Saraçhane’deki mitingler, siyaset bilimi ve iletişim açısından incelenmesi gereken toplantılardı. Konuşmalarda seçilen kelimelerden, kullanılan simgelere ve sahnedeki duruşa kadar her şey birilerine mesaj yolluyordu. 

Mesela İmamoğlu’nun diğer tüm liderleri sahneye davet ettikten sonra onların konuşmalarını geriye gidip dinlemesi ama Meral Akşener sahneye çıktıktan sonra ona eşlik etmesi, Akşener’in de ona “Dur gitme, buraya senin için geldik” demesi ve konuşması sırasında el ele durmaları önemli bir ayrıntı. 

Beden dili açısından bakarsanız da Akşener’in İmamoğlu’nu cumhurbaşkanı adayı yapmak için büyük bir çaba içinde olduğu çok açık. Kılıçdaroğlu, sürekli İmamoğlu’na “16 milyonun desteği arkanda” derken Akşener, “85 milyonun desteği arkanda” dedi. 

Saraçhane’de birlik sergilenirken cümle aralarına sıkıştırılan nüanslar ve ayrıntılar, farkları ortaya koymaya yetiyordu. Aynı anda sosyal medyada altılı masadaki muhalefet partilerini destekleyen herkes, “Bu iş bitmiştir, adayımız belli” diyerek kendi gönlündeki ismin aday olması için paylaşımlar yapmaya devam ediyordu.
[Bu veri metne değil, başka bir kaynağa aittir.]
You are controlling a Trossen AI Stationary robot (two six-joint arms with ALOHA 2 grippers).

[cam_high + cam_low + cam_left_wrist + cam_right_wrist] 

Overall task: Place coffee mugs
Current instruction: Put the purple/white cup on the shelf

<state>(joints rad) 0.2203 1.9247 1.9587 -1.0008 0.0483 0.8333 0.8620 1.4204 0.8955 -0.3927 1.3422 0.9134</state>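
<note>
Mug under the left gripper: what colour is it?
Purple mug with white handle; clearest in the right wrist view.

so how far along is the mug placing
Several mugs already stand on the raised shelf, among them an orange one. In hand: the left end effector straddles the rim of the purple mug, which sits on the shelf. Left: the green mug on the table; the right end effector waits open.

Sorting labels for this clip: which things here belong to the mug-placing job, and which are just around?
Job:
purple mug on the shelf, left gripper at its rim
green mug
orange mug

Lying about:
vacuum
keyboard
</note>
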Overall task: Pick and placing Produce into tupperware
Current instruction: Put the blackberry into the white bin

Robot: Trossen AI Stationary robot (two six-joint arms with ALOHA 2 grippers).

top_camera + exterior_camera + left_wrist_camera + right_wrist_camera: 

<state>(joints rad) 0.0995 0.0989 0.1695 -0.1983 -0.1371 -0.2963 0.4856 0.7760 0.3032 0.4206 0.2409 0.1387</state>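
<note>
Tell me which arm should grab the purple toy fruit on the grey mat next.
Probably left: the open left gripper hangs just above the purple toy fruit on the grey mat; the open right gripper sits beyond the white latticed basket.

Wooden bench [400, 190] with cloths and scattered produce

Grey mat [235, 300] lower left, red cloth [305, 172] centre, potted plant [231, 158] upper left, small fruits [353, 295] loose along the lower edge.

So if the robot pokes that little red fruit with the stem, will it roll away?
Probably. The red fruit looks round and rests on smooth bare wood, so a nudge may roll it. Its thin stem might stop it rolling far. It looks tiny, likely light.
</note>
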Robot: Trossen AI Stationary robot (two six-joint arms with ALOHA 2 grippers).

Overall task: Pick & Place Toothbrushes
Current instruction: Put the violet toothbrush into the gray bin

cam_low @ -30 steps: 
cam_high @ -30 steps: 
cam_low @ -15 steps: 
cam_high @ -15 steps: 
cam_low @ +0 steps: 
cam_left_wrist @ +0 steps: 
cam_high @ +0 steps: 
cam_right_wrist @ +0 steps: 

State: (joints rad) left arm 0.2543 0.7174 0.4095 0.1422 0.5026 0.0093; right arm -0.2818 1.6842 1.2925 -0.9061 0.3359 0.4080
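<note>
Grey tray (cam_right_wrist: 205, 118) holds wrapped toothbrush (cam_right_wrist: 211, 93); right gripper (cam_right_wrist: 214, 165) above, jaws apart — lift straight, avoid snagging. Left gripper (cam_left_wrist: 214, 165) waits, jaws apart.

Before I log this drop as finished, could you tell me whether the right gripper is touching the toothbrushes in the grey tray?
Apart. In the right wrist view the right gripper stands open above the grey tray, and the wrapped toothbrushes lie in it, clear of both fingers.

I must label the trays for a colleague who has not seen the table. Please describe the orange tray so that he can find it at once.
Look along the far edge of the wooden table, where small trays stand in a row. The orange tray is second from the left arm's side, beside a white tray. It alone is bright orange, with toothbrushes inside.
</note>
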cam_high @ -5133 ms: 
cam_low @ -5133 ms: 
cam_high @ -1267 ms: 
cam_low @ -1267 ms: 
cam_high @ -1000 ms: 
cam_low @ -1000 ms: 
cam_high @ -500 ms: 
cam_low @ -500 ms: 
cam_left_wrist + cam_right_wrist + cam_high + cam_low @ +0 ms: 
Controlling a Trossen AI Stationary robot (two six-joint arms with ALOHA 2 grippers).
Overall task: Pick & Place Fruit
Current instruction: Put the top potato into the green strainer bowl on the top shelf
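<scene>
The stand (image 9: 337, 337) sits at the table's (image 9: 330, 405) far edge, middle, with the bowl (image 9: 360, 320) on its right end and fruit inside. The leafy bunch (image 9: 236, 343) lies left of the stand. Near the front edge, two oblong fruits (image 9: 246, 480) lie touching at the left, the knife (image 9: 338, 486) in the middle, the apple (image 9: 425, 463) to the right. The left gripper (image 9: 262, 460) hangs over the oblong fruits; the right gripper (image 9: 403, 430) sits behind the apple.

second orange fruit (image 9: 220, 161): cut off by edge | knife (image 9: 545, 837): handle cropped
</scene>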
Belli ki aday belirlenmediği sürece bu dağınıklık sürecek. Peki altılı masa bu krizi nasıl aşacak? Bugüne kadar kapalı kapılar ardında ve medya üzerinden sürdürdükleri çekişme sona erecek mi? Son gelişen olaylardan sonra çoğunluğun merak ettiği bunlar... 

Mağduriyetten “kahraman” yaratma üzerine kurulu siyasetin ülkeyi getirdiği nokta bu. Altılı masada egemen olan sağ siyasetin laiklik, kamuculuk, antiemperyalizm, gericilikle mücadele gibi gündemleri yok. Ama o masada bunları dert eden de yok; işçi sınıfını temsil eden de yok.

ÜZERİ ÖRTÜLEN GERÇEKLER VE ÇARPITMALAR

Saraçhane’de ortaya çıkan ama bu kriz ortamında pek kimsenin üzerinde durmadığı gerçekler de var.

Ali Babacan, konuşmasında Necip Fazıl’a, Halide Edip’e zulmedenlerle mücadele edeceğiz” diyerek bu isimleri alkışlattı, bu yolla Atatürk’ü ve CHP’yi hedef aldı, Erdoğan’ı “dünün ezileni” olarak gösterdi; Davutoğlu ile birlikte 2002-2015 AKP dönemini akladı. İkisi de 28 Şubat’ı darbeler arasında saydı. Davutoğlu, 27 Nisan 2007 bildirisi ile 15 Temmuz 2016’daki kanlı FETÖ darbesini aynı kefeye koydu.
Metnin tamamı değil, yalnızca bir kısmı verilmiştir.